The blocks array doesn't seem to concern me, though there are various calls like out.startLogicalBlock("(", false, ")") which would have to be changed.
Even if you change the internal data structures, there is no reason why these calls would need to be changed.
 It's quite unfortunate that the mechanics aren't in place to do a
generic dispatch here. There seems to be many uses of the instanceof
operator in Kawa for dispatches like this. Is it just because Kawa
pre-dates Generics? Or is there a deeper reason?
Generics (in the Java sense) is a pure compile-time thing.  Generics
(in the Common Lisp sense) or gnu.expr.GenericProc might help, but
they're not really optimized, and regardless of performance it's
still a non-trivial problem: How do you specify and select the
most specific formatting method?
What one could do is have various objects implement gnu.text.Printable or some other interface. However, that doesn't help with standard Java classes, which we can't modify.

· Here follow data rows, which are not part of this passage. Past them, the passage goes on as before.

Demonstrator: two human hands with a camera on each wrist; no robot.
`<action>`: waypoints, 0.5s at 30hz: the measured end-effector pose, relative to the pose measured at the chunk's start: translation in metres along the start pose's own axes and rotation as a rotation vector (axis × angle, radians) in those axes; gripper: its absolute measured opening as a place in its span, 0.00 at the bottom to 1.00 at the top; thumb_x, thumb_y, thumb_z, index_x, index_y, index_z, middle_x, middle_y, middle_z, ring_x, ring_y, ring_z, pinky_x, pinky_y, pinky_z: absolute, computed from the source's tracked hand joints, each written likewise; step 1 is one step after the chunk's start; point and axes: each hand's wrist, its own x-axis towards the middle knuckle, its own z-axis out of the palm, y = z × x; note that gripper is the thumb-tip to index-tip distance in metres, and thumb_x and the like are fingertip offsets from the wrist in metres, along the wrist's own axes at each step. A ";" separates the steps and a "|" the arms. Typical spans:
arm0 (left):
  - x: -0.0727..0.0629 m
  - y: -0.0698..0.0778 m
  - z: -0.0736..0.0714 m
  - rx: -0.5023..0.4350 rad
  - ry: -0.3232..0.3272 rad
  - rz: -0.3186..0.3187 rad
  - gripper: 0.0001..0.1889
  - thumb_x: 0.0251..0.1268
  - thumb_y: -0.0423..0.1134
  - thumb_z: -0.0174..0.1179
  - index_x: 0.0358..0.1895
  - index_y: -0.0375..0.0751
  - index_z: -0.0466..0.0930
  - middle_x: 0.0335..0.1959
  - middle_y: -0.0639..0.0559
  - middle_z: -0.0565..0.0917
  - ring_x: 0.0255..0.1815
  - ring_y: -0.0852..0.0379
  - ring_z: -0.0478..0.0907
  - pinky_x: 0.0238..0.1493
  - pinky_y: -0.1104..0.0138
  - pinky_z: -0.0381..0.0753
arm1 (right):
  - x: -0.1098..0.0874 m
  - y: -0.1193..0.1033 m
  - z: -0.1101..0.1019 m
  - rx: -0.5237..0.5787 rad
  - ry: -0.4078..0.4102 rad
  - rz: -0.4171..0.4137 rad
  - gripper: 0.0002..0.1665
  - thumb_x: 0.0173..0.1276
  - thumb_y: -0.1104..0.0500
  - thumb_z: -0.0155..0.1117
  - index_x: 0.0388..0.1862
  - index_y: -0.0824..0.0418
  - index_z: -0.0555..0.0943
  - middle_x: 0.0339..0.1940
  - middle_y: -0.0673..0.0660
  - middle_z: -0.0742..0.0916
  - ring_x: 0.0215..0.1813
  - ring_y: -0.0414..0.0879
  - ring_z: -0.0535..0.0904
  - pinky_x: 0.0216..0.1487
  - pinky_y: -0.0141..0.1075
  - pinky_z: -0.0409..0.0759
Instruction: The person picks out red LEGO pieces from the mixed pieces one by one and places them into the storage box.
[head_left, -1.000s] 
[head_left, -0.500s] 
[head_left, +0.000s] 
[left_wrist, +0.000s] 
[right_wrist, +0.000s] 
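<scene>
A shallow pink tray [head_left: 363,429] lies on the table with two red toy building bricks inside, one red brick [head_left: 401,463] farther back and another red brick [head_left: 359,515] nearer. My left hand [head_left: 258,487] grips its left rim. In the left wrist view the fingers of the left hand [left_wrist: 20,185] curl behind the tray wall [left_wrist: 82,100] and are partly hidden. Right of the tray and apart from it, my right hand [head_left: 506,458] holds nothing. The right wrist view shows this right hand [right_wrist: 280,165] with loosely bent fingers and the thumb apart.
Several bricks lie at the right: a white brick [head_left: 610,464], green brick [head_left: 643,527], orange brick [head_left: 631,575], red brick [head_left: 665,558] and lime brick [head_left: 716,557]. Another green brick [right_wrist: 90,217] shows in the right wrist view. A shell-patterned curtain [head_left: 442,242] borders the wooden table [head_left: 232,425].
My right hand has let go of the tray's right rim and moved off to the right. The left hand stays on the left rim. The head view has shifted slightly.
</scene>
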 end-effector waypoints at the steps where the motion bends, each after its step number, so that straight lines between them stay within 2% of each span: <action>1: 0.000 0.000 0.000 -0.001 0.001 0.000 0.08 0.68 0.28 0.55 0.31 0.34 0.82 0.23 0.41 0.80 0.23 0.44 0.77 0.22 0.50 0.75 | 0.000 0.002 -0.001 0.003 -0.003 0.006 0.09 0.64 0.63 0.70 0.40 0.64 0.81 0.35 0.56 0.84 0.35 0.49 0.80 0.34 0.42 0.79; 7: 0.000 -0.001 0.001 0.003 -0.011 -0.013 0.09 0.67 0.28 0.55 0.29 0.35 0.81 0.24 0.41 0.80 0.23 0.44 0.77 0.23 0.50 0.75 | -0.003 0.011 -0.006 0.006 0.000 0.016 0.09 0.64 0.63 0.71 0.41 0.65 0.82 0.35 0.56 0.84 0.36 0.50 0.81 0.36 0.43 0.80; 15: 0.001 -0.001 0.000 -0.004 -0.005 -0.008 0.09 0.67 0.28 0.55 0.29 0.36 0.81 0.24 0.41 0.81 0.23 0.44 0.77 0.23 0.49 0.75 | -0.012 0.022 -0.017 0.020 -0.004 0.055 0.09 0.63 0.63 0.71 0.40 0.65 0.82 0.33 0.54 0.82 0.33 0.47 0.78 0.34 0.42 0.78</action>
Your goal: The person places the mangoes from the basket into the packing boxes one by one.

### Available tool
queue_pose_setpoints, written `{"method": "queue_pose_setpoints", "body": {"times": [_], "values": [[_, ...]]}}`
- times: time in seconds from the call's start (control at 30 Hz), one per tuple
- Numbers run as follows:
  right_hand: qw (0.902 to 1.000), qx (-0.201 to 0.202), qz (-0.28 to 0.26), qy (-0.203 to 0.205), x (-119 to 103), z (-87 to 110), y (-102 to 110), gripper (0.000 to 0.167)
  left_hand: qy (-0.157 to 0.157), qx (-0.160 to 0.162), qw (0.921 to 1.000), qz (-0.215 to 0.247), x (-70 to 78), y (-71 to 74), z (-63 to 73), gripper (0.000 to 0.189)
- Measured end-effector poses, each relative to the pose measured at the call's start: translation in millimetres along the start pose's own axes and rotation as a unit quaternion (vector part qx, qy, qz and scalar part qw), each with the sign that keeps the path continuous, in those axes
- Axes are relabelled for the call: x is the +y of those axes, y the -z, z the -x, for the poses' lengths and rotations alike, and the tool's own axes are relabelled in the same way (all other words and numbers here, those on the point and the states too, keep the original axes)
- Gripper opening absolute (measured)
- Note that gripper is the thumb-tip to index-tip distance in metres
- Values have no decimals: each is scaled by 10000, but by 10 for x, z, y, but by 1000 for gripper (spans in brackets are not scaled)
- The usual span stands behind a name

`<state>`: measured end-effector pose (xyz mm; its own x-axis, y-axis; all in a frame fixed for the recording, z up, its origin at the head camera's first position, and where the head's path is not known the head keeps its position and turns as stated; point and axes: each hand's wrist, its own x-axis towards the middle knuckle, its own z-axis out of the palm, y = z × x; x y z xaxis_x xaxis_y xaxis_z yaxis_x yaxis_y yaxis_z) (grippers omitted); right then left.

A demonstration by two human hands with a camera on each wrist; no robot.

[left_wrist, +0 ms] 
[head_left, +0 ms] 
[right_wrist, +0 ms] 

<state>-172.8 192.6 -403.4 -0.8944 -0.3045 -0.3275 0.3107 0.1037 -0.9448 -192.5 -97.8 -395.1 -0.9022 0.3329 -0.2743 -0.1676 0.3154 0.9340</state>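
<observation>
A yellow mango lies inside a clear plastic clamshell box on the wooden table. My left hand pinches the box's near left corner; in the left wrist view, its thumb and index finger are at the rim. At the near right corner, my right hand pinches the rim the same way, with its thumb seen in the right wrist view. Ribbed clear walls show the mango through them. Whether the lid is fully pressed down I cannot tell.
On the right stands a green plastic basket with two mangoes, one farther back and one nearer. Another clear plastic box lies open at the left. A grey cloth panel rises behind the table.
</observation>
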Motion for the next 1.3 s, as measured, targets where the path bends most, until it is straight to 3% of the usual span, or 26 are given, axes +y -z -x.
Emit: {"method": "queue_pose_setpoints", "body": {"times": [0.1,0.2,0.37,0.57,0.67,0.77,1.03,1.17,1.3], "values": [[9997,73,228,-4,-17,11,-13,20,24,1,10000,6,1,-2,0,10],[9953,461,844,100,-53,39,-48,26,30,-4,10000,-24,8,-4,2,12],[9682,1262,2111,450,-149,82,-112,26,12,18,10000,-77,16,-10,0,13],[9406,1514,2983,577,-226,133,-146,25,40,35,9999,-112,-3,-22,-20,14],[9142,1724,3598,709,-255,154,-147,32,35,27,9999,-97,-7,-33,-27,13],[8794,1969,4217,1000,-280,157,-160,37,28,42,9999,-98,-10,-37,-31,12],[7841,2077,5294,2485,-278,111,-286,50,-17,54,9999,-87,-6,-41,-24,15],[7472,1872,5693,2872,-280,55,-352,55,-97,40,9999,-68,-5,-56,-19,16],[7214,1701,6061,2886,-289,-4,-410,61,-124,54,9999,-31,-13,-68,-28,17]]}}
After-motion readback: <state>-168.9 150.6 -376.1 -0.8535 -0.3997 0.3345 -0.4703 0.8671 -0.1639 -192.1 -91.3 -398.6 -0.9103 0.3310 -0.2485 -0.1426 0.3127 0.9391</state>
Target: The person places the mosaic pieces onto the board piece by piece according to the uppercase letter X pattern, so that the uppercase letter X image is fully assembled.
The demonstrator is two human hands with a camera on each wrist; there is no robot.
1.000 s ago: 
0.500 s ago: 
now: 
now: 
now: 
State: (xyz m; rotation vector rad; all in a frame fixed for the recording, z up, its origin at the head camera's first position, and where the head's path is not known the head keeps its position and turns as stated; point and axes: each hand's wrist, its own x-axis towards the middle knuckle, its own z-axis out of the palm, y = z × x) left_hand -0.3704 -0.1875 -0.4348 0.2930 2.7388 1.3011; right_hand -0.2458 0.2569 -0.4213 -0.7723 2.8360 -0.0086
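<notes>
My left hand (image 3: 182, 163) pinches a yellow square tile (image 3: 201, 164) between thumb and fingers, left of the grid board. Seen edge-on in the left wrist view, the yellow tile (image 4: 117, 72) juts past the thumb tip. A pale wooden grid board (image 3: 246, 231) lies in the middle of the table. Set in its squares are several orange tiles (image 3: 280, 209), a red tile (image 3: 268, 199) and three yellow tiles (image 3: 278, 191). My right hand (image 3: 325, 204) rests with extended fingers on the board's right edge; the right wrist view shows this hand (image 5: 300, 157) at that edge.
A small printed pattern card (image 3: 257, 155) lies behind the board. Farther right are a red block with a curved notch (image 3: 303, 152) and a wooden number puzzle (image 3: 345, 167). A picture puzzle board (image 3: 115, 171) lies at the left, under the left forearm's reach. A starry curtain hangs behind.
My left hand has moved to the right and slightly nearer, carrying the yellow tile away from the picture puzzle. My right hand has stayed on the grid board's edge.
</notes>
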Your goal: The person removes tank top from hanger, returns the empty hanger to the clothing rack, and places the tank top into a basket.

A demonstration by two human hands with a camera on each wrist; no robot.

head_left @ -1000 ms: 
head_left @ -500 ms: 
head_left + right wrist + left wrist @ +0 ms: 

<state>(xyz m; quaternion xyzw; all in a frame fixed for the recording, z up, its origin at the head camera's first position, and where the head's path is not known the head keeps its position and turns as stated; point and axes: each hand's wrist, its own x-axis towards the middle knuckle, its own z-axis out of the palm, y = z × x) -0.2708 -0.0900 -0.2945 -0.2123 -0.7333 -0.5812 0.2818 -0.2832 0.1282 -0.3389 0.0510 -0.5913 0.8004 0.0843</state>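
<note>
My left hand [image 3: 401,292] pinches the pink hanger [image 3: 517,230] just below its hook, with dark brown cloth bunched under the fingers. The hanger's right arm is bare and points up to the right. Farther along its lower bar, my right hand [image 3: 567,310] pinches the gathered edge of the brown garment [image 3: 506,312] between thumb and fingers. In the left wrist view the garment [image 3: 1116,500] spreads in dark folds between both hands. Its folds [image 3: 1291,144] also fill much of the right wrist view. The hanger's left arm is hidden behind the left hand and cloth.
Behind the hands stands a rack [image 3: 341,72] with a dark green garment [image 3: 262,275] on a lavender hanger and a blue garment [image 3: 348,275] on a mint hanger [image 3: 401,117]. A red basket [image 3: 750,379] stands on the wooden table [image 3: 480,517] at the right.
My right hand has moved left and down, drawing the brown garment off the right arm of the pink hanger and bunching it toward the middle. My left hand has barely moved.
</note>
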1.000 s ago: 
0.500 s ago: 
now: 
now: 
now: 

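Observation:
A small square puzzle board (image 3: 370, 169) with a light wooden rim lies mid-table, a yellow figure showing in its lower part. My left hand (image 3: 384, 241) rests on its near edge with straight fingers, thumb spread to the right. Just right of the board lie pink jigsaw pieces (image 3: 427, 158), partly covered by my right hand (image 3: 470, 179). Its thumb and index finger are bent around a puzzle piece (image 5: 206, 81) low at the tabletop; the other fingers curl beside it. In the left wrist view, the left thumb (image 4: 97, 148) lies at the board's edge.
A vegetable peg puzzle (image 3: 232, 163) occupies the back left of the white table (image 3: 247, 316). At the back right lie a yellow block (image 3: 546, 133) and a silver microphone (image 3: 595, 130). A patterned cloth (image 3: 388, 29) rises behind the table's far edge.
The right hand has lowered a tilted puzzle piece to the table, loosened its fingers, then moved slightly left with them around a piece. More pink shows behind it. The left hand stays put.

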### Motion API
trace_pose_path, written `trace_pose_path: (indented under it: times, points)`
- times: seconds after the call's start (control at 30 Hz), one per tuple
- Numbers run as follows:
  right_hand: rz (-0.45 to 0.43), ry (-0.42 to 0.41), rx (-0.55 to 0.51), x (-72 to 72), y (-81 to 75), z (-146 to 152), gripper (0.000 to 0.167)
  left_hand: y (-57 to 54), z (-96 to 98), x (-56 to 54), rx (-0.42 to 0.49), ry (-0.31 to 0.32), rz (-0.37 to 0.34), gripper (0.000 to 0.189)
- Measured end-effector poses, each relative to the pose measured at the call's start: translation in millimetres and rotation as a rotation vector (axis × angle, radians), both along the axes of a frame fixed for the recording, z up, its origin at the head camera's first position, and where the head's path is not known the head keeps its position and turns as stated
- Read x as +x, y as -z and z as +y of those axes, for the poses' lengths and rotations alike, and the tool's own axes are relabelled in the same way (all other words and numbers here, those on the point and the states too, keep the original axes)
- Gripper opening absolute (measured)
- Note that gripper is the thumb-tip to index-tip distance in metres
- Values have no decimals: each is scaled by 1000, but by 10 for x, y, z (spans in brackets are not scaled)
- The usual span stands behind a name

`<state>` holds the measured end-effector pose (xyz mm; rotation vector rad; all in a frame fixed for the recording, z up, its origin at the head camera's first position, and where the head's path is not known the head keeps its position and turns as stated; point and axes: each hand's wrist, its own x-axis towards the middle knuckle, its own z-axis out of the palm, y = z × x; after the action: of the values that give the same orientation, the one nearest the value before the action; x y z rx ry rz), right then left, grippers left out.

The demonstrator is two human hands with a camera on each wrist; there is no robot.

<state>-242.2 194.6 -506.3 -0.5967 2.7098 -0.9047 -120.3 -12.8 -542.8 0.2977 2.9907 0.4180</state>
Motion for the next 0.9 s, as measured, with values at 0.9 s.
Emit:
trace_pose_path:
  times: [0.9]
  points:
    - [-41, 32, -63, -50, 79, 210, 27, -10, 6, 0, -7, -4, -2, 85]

Plus you'd really want to customize formatting depending on context and programming language. So some kind of dynamic dispatch table would be preferable. But I haven't figured out how to do that efficiently. Maybe Java7 MethodHandles and dynamic dispatch may come to the rescue.

Also consider the Swing ReplPane console. We'd like to re-do the line-breaking of *prior* output lines, if the window width is changed. We do that by repeating the second pass mentioned above. So the buffer data structure needs to be preserved. This is similar to re-breaking a paragraph when a browser window is re-sized - but the pretty-printing is a bit more complicated than the typical line-break algorithm that a browser uses. (The TeX line-break algorithm is a bit more clever - and could be enhanced to do full pretty-printing.) I don't know if anyone does this kind of re-flowable pretty-printing - I think it would be quite cool. (Perhaps DrRacket does this?)
It certainly would be cool! Though, it would require a complete rewrite of the current implementation and a fair amount of work modifying the traditional algorithm.
I don't think it would be that much of a change. In fact, I think it might simplify the algorithm: The first pass has the formatting methods call methods like startLogicalBlock - which just append formatting tokens to queueInt. No attempt to do line-breaking during this pass, which would happen in a completely different section of the code.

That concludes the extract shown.